------ DATA SHOWN ------

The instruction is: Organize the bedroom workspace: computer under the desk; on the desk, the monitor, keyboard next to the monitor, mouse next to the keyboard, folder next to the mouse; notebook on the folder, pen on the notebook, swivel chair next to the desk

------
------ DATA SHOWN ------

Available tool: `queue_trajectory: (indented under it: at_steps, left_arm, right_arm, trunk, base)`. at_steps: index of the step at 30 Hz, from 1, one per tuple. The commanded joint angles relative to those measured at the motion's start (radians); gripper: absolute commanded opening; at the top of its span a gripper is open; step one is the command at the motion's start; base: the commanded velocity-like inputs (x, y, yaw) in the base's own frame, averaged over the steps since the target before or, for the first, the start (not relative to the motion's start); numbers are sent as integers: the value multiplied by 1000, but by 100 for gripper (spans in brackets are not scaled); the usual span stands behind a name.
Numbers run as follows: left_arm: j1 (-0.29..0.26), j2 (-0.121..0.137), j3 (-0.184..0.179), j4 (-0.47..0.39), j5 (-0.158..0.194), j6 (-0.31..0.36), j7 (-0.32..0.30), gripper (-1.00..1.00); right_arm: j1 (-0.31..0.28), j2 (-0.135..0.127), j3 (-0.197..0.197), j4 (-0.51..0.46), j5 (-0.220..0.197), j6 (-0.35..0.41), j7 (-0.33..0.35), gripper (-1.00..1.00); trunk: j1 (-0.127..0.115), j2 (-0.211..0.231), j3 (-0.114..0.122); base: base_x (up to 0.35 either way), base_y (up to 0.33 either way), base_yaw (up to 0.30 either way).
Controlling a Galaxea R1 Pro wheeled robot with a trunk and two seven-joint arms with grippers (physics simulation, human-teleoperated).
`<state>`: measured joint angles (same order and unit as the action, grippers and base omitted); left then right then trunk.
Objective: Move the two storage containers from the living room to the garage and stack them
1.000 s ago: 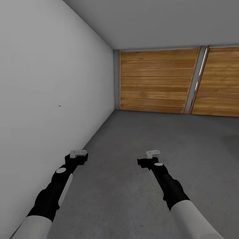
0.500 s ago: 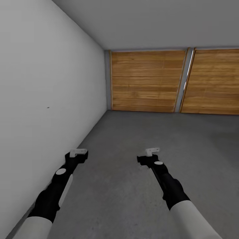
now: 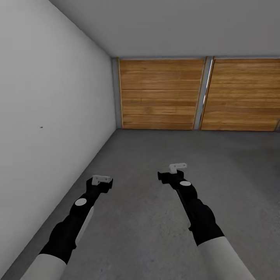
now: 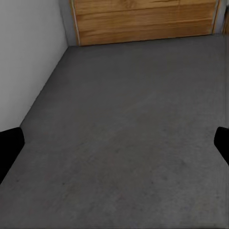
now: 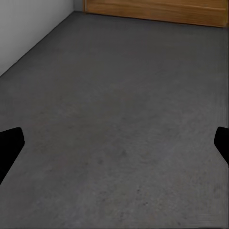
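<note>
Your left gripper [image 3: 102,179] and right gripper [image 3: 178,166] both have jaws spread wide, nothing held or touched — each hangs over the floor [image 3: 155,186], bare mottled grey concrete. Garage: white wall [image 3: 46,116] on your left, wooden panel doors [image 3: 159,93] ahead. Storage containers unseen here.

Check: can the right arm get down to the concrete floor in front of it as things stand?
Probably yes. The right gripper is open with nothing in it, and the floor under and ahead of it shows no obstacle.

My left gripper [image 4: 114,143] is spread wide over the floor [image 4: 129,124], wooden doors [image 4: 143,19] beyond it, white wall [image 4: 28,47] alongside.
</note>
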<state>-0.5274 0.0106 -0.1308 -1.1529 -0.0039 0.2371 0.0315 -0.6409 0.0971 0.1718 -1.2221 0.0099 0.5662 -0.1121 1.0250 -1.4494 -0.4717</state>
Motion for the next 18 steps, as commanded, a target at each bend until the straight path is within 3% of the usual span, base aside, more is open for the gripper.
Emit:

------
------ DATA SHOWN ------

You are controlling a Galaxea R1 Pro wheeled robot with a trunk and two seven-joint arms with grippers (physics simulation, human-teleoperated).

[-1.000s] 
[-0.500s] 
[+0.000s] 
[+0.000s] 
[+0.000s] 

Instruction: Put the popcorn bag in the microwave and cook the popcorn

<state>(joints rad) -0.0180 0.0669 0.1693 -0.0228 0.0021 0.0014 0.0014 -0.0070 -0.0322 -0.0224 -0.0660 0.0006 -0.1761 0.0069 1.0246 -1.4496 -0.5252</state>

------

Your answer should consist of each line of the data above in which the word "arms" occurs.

### [EXERCISE RESPONSE]
Controlling a Galaxea R1 Pro wheeled robot with a trunk and two seven-joint arms with grippers (physics simulation, human-teleoperated).
You are controlling a Galaxea R1 Pro wheeled robot with a trunk and two seven-joint arms with grippers (physics simulation, human-teleoperated).

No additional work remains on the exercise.